# Please update audio/sphinx3 to audio/sphinx4



## goshanecr (Oct 17, 2016)

Hi friends!

There is a outdated version of speech recognition system in ports tree, maybe someone update it to actual version?


----------



## SirDice (Oct 17, 2016)

Ports are a community effort. Create a PR for it and, preferably, supply patches:

FreeBSD Porter's Handbook.


----------



## goshanecr (Oct 17, 2016)

SirDice said:


> Ports are a community effort. Create a PR for it and, preferably, supply patches:
> 
> FreeBSD Porter's Handbook.


I try several times to port some softwares with that Porter's Handbook, but have failed in that. Too much questions without answers when I try to do that. Or deal in my hands


----------



## SirDice (Oct 17, 2016)

That's what we're here for 

Post what you have and the problems you're running into. I'm sure someone will try to help out if you show a little effort from your side


----------



## cpm@ (Oct 18, 2016)

Well, here is the official GH repository to start playing: I can say that it is a lot of work 

https://github.com/cmusphinx/


----------



## goshanecr (Oct 19, 2016)

Ok, I try to do something with that software. 
I'm go to "Slow porting" section, and stops after reading description of _fetch_ target. I have a question:

Is it possible in FreeBSD ports infrastructure grab sources from git repository in _fetch_ target?
I mean not download archive, but exactly clone repository.
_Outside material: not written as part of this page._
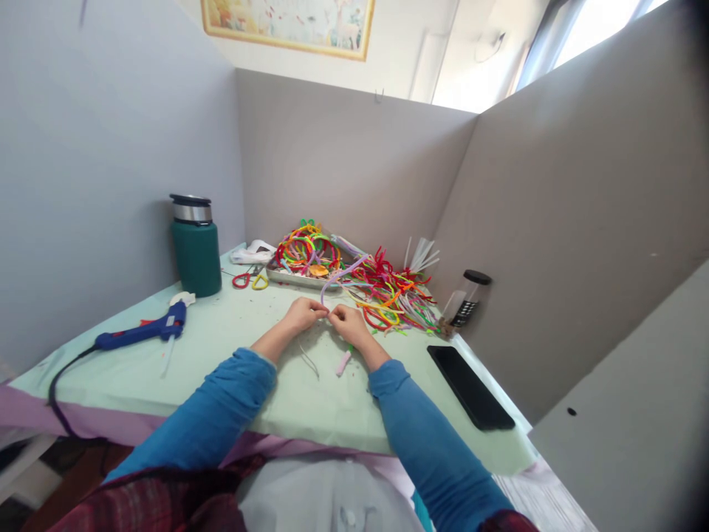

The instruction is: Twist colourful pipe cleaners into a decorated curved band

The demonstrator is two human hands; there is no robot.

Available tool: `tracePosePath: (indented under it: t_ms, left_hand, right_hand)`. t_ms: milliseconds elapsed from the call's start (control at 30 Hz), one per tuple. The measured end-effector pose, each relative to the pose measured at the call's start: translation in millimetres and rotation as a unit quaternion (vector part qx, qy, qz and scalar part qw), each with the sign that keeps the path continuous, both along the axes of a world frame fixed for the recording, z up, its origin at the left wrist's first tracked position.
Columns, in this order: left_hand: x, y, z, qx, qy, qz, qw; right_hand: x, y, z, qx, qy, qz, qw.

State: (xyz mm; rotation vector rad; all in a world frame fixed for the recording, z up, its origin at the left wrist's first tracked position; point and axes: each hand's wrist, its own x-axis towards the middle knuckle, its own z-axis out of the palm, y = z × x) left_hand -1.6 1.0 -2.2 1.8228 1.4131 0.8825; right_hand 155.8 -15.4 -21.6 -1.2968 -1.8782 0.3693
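My left hand [303,313] and my right hand [346,323] meet fingertip to fingertip above the middle of the table. Both are pinched closed on a lavender pipe cleaner [332,282], whose free length curves up and to the right. Below my left hand a thin pale strand [310,360] hangs or lies over the cloth; I cannot tell which. Near my right wrist lies a small pink piece with a green stem [344,363]. The fingertips hide the spot where the pipe cleaner is gripped.
Behind my hands, a metal tray [302,279] and a heap of coloured pipe cleaners [396,288] fill the back. Scissors [250,281], a green bottle [196,255] and a corded blue glue gun [144,329] are left. A black phone [470,388] and a clear bottle [468,299] are right.
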Motion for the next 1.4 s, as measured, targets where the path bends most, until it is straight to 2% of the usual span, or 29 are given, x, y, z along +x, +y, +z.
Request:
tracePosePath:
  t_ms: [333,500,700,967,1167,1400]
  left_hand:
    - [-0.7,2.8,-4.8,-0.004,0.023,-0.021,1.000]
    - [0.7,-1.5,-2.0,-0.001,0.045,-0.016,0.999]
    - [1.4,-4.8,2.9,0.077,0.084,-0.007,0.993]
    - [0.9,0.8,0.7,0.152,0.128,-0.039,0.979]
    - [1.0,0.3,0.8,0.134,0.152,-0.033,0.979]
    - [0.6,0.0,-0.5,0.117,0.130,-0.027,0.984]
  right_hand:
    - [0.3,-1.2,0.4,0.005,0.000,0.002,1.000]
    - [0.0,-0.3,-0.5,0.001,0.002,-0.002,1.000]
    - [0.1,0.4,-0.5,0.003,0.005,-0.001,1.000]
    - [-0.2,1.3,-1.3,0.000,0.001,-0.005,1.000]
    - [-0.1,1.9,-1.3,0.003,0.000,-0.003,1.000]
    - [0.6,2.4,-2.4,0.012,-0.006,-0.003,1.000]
As I remember, gentoo portage system has that ability.
That will useful for porting _-current_ versions of software.


----------



## tobik@ (Oct 19, 2016)

goshanecr said:


> Is it possible in FreeBSD ports infrastructure grab sources from git repository in _fetch_ target?
> I mean not download archive, but exactly clone repository.


Not in general no. Since it's on GitHub you can use USE_GITHUB=yes and GH_TAGNAME=<commit hash> instead of using MASTER_SITES etc. to directly fetch a specific commit. See https://www.freebsd.org/doc/en_US.I...html#makefile-master_sites-github-description.


----------



## kpa (Oct 19, 2016)

The ports infrastructure is based on the assumption that the distfiles are invariable and the distfiles are checked with SHA256 cryptographic hash sums for this reason. If the ports tree is not updated every port should produce the same results when built over and over again even if the distfiles have to be re-fetched at some point. Depending on a git repository head would break this assumption and that's why you must specify a tag/commit with USE_GITHUB.


----------